• WHAT TO WORK ON: Filter the material below so that only lines containing "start" remain.

• PROVIDED MATERIAL:
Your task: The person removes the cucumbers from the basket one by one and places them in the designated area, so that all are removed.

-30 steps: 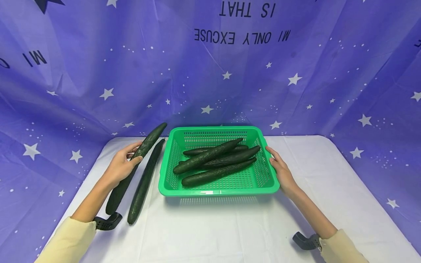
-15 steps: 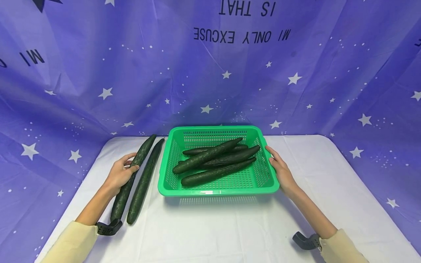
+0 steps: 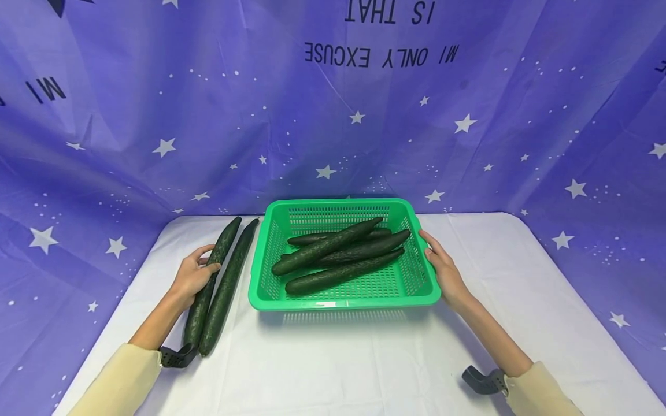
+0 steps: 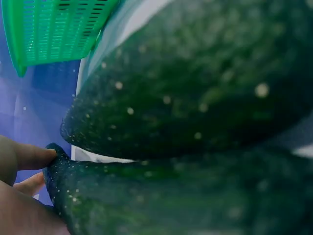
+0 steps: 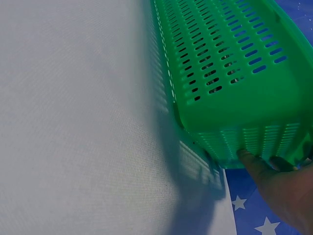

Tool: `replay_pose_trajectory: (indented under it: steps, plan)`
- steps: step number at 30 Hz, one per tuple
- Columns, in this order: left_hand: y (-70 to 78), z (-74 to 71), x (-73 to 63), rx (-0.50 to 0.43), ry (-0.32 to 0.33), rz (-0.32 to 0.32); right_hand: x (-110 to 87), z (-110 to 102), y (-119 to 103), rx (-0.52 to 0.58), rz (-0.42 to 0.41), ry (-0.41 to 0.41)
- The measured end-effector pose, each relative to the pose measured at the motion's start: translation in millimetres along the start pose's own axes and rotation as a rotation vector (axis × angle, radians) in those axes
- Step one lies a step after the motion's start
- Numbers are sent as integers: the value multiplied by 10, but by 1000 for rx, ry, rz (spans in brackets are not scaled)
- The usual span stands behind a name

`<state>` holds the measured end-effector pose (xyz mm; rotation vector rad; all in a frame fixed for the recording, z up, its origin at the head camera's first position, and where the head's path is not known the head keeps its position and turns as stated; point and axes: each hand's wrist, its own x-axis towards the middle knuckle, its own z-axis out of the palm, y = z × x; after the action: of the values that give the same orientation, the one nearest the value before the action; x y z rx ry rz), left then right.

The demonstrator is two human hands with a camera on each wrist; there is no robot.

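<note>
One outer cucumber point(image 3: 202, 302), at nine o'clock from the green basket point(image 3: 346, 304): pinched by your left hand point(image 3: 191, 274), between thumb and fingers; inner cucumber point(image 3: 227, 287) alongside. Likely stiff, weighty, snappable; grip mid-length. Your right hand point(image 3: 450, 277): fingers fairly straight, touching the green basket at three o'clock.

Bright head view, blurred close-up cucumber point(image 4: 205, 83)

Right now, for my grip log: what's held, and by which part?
Left hand: leftmost cucumber, between its middle and far end. Right hand touches the right end of the basket; any grip is unclear.
</note>
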<state>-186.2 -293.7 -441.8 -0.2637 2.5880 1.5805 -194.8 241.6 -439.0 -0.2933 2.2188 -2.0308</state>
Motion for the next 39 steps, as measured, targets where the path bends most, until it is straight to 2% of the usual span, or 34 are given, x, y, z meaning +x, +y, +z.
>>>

• TASK RESPONSE:
- The measured end-effector pose, each relative to the pose measured at the motion's start: translation in millimetres along the start pose's own axes and rotation as a rotation vector (axis × angle, radians) in those axes
- Step one lies a step after the motion's start

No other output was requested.